Claude released his grip on Lilya’s fingers and pulled himself upright to perch on the balusters again. He stared blankly into the darkness of the loggia, eyes quivering with the flickering glow of the passing fireflies. He tried speaking again, but his voice trembled and stopped. Lilya stumbled back to her feet, on the verge of tears herself, and Claude collapsed into her arms.
“I killed him for nothing,” he said through clenched teeth. His hot tears seeped through the breast of her uniform in their embrace, where he laughed over his cries, almost maniacal in its quality. His tears continued to stream until they ran dry, and his laughter turned haggard. Finally, he continued again. “After that, a flurry of Purilyn knights flooded the room, led by Nico Calista himself. We were taken back to Pyraleia. It took several days for them to finally explain the situation to me.
“Those two years we spent overseas… they were nothing but a training simulation. Of the four of us, only Alex and Lisica were in on it. We had never gone to Iralia, and we were only about thirty miles off the Pyraleian harbor. A complex compound of pipeways and platforms were built and rebuilt to mimic something that could be mistaken for a dying Iralia, and it was populated with a hundred actors, convicts, and actual refugees from Iralia. The bulk of the military they deployed against us in the end were only remote-controlled machinery.”
“That’s insane,” Lilya said.
“I’ve been wondering ever since… do I even deserve to be king? I tried my best to do the right thing each day for those two years. In the end, when I decided to sacrifice the princess for the sake of a people I didn’t even know, I thought I did the right thing. But really, if I hadn’t killed him, Alyn would be king now instead of me. I would be his carnation, Thera would be his lejindir, and Alex and Lisica would be his closest retainers.
“Instead, my court is fractured and faithless. I feel like I’m always surrounded by enemies I can’t see. The people I once considered family refuse to speak to me. I wake up every morning in the dark, before the sun has risen, and shake in fear of the day to come. I’m invincible? The immortal king? What a cruel joke. I’ve nearly died more times than I can count. Just last week, one of my maids choked to death after trying a bite of my poisoned dinner. When we caught the culprit, he claimed allegiance to the Ends, but if that’s true…
“Sometimes, I feel so lonely that I consider jumping into the sea. I would wonder if the fall could kill me. Surely it would, I think. But would it be painless? Is it possible that my body is so durable that my death could be obtained through nothing short of indescribable agony?”
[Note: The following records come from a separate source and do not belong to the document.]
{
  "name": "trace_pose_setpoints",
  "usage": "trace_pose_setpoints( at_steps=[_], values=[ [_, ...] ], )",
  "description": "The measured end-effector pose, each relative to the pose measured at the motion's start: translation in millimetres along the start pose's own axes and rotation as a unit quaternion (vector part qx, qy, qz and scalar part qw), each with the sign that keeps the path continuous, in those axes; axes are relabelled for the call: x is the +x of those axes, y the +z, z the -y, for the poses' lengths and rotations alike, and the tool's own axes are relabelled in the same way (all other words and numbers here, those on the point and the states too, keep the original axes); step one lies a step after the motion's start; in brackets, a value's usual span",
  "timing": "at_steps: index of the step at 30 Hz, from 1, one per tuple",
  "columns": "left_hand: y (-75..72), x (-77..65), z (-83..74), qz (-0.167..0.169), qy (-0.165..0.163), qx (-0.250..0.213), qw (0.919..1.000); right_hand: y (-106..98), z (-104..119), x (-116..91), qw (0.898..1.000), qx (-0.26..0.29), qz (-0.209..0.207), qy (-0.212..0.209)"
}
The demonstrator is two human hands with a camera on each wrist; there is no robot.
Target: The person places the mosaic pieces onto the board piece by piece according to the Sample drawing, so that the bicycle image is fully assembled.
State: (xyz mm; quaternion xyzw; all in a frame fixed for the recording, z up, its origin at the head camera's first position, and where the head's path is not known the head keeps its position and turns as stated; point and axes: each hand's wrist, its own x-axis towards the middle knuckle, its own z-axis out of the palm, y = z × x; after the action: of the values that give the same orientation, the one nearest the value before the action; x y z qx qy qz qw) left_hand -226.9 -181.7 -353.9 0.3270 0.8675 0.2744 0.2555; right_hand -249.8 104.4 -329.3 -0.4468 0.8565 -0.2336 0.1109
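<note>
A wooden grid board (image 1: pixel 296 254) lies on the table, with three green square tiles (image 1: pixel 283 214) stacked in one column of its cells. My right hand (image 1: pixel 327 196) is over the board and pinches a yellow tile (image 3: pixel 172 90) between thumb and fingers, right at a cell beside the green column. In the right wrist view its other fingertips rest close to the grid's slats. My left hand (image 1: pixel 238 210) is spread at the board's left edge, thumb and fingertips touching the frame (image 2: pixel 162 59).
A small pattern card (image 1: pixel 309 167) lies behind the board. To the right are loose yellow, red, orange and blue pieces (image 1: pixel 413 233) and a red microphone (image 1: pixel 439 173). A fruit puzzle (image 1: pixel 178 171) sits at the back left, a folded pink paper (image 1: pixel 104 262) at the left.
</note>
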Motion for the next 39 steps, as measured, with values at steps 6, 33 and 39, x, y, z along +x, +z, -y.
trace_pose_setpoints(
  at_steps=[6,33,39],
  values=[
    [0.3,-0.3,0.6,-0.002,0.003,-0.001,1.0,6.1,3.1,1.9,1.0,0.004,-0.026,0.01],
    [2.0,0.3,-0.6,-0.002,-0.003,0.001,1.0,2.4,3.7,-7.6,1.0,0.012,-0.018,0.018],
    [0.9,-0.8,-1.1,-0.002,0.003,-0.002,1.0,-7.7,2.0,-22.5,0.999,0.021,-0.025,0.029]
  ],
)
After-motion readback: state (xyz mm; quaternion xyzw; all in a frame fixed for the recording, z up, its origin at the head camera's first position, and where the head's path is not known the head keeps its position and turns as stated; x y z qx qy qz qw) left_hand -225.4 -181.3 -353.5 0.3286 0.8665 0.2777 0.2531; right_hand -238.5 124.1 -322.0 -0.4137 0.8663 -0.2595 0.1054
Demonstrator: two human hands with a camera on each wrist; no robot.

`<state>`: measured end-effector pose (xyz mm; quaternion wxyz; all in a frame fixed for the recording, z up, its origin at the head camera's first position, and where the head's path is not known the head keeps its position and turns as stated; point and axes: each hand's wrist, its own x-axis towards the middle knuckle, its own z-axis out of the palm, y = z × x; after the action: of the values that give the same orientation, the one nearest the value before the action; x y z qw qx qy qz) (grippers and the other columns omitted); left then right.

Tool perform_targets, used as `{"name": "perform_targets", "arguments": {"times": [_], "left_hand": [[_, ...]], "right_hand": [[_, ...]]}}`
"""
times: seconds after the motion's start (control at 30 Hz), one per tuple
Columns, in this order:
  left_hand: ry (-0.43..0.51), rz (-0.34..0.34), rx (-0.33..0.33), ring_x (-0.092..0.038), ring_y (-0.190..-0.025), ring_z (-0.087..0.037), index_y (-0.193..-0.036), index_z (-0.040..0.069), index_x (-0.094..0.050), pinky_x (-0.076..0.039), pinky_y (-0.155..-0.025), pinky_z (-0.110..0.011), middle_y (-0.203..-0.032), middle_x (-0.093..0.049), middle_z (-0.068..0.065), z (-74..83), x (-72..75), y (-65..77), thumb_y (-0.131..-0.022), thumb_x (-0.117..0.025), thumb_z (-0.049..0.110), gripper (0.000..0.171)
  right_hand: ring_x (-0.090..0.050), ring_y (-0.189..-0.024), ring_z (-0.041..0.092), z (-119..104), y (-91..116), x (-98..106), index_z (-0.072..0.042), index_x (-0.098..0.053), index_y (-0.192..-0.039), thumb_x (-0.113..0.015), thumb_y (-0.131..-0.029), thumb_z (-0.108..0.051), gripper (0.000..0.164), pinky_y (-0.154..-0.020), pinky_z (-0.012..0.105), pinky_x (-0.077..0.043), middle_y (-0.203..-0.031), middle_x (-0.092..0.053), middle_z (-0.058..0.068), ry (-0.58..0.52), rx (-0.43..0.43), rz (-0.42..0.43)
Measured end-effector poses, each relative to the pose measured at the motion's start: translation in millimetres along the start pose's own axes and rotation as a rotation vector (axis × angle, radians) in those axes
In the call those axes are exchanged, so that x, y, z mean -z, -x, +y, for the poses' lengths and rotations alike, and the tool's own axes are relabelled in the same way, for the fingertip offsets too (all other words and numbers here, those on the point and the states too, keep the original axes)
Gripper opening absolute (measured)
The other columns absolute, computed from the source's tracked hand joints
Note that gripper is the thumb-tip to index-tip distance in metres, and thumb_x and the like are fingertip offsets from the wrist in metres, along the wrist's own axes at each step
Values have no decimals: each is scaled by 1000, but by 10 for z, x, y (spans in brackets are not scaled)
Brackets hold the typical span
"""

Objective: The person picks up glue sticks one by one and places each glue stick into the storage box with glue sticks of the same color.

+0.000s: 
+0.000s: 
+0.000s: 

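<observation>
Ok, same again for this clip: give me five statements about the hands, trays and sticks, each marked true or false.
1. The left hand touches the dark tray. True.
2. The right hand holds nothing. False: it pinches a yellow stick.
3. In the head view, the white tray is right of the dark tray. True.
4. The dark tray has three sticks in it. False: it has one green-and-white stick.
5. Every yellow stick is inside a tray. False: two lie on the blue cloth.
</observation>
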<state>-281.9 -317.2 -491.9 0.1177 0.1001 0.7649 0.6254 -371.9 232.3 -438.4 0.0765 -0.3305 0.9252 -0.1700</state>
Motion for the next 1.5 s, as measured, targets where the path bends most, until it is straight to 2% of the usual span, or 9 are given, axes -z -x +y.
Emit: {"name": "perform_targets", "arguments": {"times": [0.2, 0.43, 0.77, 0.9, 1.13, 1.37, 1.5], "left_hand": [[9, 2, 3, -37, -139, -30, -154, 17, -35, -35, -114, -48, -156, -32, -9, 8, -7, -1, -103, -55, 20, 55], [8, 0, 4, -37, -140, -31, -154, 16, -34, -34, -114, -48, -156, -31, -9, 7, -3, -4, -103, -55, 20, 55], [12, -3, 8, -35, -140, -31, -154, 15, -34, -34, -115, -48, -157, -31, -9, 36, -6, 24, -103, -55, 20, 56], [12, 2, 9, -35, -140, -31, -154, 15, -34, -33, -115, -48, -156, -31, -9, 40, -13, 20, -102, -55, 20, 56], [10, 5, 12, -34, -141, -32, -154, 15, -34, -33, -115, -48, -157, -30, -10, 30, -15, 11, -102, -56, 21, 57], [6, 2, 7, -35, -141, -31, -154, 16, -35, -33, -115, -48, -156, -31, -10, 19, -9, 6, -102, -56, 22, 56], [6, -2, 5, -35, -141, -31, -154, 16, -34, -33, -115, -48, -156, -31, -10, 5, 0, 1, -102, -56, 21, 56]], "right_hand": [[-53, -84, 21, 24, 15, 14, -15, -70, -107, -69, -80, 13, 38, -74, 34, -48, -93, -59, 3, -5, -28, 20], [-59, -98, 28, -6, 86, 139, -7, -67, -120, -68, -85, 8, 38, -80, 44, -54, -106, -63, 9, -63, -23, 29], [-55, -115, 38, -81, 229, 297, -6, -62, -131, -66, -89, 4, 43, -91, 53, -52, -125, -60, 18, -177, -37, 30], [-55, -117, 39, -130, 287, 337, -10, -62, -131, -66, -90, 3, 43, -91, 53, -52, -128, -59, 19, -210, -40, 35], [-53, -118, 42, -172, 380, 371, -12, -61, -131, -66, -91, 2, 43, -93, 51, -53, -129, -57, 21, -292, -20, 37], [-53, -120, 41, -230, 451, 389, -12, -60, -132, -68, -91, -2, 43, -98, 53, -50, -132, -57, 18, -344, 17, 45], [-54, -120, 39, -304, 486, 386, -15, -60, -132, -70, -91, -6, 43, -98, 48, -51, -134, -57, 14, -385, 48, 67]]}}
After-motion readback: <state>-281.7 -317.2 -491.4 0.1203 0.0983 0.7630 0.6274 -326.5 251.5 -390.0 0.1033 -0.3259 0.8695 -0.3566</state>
“Please don’t say that,” Lilya said. “You’re not alone. I would sacrifice my own life in a heartbeat if it would save yours.”
Claude pulled away. “Lilya Caecilius, a name I must fear most by the wisdom of my predecessor. Is that all I’m left to trust?”
Lilya let her augments spark across her body with the beat of her heart, and she found her lips on his before she even realized it herself. The fireflies swirled around them in her trail, and they shimmered brightly as their breaths were held in a silent kiss. When they parted again, their warmth made a fog in the cold Pyraleian winter, so high up in the sky they had surely forgotten how far beneath them a real ground stood. “Your enemies are my enemies. We’ll stop them together.” Caught in her own frantic heartbeat, she gripped his hand and dropped to a knee. “That is my vow, so… dear Claude, if you can find that I’m enough for you… Will you marry me?”
Claude had been searching for a reason. This search was why he spoke to her at all this night. He wanted a reason to ask for her hand in marriage, any reason at all, but she beat him to it, and he never imagined he could even feel the way he did now.
He covered his eyes with a hand as he blushed from ear to ear, and gave his answer.